Keyboard shortcuts

Press or to navigate between chapters

Press S or / to search in the book

Press ? to show this help

Press Esc to hide this help

Workflow Recovery

Torc provides mechanisms for recovering workflows when Slurm allocations are preempted or fail before completing all jobs. The torc slurm regenerate command creates new schedulers and allocations for pending jobs.

The Recovery Problem

When running workflows on Slurm, allocations can fail or be preempted before all jobs complete. This leaves workflows in a partial state with:

  1. Ready/uninitialized jobs - Jobs that were waiting to run but never got scheduled
  2. Blocked jobs - Jobs whose dependencies haven't completed yet
  3. Orphaned running jobs - Jobs still marked as "running" in the database even though their Slurm allocation has terminated

Simply creating new Slurm schedulers and submitting allocations isn't enough because:

  1. Orphaned jobs block recovery: Jobs stuck in "running" status prevent the workflow from being considered complete, blocking recovery precondition checks
  2. Duplicate allocations: If the workflow had on_workflow_start actions to schedule nodes, those actions would fire again when the workflow is reinitialized, creating duplicate allocations
  3. Missing allocations for blocked jobs: Blocked jobs will eventually become ready, but there's no mechanism to schedule new allocations for them

Orphan Detection

Before recovery can proceed, orphaned jobs must be detected and their status corrected. This is handled by the orphan detection module (src/client/commands/orphan_detection.rs).

How It Works

The orphan detection logic checks for three types of orphaned resources:

  1. Active allocations with terminated Slurm jobs: ScheduledComputeNodes marked as "active" in the database, but whose Slurm job is no longer running (verified via squeue)

  2. Pending allocations that disappeared: ScheduledComputeNodes marked as "pending" whose Slurm job no longer exists (cancelled or failed before starting)
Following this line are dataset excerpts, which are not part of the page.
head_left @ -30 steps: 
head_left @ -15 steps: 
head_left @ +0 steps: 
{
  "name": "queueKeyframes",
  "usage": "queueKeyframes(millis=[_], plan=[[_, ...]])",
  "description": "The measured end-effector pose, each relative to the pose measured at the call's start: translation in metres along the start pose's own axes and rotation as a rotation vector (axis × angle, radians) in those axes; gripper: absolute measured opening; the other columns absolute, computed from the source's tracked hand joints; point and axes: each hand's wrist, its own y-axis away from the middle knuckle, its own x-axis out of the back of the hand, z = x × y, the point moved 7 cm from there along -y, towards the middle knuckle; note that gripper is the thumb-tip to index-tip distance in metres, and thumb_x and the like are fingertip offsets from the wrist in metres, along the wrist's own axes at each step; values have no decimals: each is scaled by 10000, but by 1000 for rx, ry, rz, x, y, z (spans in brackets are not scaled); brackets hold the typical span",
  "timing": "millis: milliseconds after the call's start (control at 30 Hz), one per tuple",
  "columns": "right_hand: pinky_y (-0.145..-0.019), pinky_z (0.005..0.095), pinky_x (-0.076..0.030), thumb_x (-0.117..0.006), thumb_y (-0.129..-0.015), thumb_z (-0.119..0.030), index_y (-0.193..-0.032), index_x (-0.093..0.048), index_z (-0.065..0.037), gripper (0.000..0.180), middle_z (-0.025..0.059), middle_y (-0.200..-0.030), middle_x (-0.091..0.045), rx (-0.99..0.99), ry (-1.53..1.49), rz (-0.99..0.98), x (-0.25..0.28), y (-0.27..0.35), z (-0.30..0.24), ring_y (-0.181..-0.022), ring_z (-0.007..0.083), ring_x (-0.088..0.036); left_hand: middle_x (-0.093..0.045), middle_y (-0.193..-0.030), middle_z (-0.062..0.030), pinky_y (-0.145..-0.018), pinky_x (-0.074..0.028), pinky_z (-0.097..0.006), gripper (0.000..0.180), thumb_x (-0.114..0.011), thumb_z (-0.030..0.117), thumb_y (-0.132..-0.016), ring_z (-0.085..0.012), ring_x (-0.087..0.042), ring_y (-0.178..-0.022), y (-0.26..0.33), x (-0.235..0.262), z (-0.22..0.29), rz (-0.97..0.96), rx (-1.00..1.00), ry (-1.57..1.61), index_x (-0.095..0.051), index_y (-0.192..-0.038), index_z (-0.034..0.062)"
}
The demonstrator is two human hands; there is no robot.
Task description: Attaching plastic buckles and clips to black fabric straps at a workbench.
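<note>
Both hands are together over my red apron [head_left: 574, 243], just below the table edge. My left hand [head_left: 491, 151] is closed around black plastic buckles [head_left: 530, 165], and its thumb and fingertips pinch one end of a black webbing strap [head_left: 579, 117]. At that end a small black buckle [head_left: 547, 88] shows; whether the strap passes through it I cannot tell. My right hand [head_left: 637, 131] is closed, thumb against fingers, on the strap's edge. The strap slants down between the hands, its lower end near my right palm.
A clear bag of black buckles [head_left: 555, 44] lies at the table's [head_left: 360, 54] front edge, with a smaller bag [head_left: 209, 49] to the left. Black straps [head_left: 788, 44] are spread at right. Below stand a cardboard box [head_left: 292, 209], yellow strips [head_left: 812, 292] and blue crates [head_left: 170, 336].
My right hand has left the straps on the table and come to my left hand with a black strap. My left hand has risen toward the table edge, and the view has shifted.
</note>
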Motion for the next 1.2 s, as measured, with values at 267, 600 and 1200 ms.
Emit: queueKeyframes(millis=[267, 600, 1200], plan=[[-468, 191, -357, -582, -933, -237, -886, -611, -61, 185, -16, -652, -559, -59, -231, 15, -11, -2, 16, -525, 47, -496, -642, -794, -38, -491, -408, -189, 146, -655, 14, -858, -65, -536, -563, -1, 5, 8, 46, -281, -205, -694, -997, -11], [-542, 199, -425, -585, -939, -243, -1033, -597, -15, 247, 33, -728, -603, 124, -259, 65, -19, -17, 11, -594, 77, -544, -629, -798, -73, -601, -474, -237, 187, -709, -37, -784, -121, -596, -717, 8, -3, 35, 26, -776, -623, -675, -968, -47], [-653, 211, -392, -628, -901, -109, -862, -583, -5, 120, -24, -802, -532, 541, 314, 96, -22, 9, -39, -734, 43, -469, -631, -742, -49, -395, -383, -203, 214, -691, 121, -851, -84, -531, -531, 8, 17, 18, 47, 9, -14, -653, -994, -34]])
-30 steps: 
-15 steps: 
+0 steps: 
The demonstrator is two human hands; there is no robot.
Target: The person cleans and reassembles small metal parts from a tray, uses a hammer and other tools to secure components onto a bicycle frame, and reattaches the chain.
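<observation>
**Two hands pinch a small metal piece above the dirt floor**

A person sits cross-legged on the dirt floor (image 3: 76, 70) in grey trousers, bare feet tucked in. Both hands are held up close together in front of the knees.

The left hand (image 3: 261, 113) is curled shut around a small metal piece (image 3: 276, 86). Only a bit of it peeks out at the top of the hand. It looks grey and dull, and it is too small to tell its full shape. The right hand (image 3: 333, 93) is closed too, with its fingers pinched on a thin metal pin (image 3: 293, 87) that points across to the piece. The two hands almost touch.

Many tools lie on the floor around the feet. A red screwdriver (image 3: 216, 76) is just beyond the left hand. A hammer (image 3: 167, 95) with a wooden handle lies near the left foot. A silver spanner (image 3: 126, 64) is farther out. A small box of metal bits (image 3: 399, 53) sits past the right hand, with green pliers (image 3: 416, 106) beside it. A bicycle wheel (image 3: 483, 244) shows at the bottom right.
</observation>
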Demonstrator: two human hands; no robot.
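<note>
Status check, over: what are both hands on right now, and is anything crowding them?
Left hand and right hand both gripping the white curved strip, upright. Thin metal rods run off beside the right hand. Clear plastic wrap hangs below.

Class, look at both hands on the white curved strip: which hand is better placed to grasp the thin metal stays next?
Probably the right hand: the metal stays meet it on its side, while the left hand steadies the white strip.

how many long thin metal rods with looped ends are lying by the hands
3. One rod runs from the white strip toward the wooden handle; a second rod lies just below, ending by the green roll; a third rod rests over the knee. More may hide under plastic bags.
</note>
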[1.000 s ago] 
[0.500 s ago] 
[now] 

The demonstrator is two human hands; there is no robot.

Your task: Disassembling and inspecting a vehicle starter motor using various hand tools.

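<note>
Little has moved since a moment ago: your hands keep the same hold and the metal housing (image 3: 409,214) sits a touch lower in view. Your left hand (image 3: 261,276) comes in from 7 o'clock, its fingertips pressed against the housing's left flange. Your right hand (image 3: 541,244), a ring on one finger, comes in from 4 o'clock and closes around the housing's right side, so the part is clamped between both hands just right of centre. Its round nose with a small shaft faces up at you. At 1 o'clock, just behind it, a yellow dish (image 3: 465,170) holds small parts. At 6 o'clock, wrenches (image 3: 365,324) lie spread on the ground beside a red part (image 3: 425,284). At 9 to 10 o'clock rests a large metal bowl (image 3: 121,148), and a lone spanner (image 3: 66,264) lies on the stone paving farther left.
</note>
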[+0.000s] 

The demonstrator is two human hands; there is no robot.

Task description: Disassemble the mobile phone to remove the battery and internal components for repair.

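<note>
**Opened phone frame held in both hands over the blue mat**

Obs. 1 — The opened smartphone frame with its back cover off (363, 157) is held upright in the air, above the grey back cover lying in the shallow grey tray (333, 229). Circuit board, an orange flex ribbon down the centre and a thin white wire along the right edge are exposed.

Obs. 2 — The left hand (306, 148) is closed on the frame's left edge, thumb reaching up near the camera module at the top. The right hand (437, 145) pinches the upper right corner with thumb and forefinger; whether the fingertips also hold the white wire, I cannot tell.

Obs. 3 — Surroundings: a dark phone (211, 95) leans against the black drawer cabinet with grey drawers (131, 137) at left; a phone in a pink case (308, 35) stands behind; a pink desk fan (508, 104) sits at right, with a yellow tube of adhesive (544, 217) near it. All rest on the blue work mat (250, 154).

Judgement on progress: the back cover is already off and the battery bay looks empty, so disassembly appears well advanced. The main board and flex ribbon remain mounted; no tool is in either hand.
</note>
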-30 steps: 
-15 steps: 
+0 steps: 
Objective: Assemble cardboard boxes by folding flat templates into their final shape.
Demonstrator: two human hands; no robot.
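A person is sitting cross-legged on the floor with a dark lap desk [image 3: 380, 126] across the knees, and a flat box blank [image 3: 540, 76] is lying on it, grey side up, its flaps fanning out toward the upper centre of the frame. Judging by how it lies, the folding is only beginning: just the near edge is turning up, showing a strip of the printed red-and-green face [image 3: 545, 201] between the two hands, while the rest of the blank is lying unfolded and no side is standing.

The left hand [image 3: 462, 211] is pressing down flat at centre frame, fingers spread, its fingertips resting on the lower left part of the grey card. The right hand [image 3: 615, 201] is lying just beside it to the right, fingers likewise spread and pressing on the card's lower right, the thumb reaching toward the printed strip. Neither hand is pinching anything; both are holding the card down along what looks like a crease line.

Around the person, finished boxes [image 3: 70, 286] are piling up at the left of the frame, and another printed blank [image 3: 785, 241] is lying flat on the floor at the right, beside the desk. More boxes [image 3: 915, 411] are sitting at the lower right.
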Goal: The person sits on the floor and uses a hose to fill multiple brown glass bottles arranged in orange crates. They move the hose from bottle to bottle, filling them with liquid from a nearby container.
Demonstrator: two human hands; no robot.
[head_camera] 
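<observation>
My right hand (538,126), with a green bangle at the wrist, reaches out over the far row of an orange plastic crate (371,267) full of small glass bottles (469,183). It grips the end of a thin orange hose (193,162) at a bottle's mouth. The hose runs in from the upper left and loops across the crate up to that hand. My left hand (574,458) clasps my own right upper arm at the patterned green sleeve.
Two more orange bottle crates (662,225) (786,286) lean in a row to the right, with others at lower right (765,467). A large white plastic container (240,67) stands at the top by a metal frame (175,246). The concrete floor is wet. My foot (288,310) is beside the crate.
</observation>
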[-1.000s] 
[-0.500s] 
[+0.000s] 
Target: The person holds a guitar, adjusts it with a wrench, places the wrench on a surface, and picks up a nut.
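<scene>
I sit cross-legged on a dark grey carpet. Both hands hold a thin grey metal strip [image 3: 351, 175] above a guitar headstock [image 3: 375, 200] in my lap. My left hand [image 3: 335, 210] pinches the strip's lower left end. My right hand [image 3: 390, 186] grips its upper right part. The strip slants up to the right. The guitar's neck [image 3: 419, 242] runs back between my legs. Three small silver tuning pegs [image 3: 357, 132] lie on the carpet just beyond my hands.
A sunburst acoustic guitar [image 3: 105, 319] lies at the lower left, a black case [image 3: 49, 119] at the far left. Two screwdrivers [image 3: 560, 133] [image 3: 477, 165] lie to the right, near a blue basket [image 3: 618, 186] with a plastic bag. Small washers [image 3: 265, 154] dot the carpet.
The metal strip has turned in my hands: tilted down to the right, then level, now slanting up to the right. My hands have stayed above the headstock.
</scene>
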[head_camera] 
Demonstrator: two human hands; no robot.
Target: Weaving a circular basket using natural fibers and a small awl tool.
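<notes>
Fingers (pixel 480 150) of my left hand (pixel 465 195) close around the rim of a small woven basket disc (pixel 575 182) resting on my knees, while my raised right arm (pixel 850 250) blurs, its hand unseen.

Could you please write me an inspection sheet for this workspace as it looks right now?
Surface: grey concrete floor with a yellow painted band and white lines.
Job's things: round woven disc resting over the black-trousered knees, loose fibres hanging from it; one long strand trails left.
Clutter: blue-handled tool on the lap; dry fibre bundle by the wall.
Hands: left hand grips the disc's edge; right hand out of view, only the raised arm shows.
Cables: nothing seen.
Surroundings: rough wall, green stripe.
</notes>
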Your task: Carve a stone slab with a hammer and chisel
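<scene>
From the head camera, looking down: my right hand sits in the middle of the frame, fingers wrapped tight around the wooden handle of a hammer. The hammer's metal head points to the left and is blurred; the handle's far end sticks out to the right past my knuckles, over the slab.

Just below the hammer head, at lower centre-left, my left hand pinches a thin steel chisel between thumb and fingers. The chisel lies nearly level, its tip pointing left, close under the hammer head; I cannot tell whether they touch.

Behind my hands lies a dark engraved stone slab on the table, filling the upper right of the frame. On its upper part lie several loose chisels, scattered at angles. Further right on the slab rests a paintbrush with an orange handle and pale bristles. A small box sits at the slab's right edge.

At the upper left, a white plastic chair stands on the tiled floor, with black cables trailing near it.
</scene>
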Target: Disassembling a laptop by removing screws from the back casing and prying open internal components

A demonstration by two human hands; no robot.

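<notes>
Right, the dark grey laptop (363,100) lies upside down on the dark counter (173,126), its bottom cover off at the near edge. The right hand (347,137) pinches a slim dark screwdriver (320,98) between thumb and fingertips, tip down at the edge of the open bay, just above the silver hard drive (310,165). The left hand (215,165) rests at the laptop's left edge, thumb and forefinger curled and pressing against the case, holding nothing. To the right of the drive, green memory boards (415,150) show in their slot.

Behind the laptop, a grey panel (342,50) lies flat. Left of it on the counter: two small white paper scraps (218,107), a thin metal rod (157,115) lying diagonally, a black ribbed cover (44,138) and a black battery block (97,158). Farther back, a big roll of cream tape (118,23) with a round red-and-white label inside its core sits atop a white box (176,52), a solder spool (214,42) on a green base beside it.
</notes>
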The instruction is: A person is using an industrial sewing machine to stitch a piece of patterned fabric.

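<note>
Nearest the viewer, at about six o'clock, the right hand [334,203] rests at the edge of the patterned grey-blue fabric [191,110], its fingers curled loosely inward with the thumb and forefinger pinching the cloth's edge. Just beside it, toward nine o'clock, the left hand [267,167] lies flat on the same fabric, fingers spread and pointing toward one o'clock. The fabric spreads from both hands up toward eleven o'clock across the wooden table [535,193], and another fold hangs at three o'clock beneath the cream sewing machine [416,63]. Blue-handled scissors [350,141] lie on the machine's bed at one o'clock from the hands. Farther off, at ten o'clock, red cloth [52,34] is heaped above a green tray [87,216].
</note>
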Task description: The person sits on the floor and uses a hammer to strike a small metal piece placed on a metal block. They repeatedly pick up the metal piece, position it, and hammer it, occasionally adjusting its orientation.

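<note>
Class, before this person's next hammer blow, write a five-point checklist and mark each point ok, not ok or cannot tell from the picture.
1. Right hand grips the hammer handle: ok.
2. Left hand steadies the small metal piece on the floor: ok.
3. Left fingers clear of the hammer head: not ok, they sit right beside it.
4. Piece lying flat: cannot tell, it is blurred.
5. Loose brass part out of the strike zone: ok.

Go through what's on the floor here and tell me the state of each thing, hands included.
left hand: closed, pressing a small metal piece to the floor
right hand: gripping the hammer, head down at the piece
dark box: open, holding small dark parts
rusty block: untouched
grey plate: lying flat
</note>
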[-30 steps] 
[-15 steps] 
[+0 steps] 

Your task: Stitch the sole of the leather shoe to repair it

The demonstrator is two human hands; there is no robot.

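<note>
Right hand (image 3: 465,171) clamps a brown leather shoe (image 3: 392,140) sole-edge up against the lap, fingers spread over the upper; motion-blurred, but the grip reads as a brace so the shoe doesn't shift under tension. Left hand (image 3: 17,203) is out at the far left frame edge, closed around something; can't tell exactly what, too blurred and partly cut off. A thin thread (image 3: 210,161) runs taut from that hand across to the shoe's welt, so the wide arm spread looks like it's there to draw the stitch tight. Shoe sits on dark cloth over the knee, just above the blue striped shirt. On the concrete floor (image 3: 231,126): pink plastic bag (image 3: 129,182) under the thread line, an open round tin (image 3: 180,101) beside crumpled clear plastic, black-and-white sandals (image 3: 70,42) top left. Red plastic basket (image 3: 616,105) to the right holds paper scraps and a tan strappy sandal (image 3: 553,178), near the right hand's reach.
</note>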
  3. Running jobs with no active compute nodes: Jobs marked as "running" but with no active compute nodes to process them (fallback for non-Slurm cases)

flowchart TD
    A[Start Orphan Detection] --> B[List active ScheduledComputeNodes]
    B --> C{For each Slurm allocation}
    C --> D[Check squeue for job status]
    D --> E{Job still running?}
    E -->|Yes| C
    E -->|No| F[Find jobs on this allocation]
    F --> G[Mark jobs as failed]
    G --> H[Update ScheduledComputeNode to complete]
    H --> C
    C --> I[List pending ScheduledComputeNodes]
    I --> J{For each pending allocation}
    J --> K[Check squeue for job status]
    K --> L{Job exists?}
    L -->|Yes| J
    L -->|No| M[Update ScheduledComputeNode to complete]
    M --> J
    J --> N[Check for running jobs with no active nodes]
    N --> O[Mark orphaned jobs as failed]
    O --> P[Done]

    style A fill:#4a9eff,color:#fff
    style B fill:#4a9eff,color:#fff
    style C fill:#6c757d,color:#fff
    style D fill:#4a9eff,color:#fff
    style E fill:#6c757d,color:#fff
    style F fill:#4a9eff,color:#fff
    style G fill:#dc3545,color:#fff
    style H fill:#4a9eff,color:#fff
    style I fill:#4a9eff,color:#fff
    style J fill:#6c757d,color:#fff
    style K fill:#4a9eff,color:#fff
    style L fill:#6c757d,color:#fff
    style M fill:#4a9eff,color:#fff
    style N fill:#4a9eff,color:#fff
    style O fill:#dc3545,color:#fff
    style P fill:#28a745,color:#fff

Integration Points

Orphan detection is integrated into two commands:

  1. torc recover: Runs orphan detection automatically as the first step before checking preconditions. This ensures that orphaned jobs don't block recovery.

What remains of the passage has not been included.